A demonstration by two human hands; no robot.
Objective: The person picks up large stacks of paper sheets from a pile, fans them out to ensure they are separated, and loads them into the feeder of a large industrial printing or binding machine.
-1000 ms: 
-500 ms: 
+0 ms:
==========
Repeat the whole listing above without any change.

→ **Answer area**
A demonstration by two human hands; no robot.
Objective: The person picks up large stacks of paper sheets from a pile, fans them out to ensure they are separated, and loads them into the feeder of a large industrial printing or binding machine.
-1000 ms: 
-500 ms: 
+0 ms:

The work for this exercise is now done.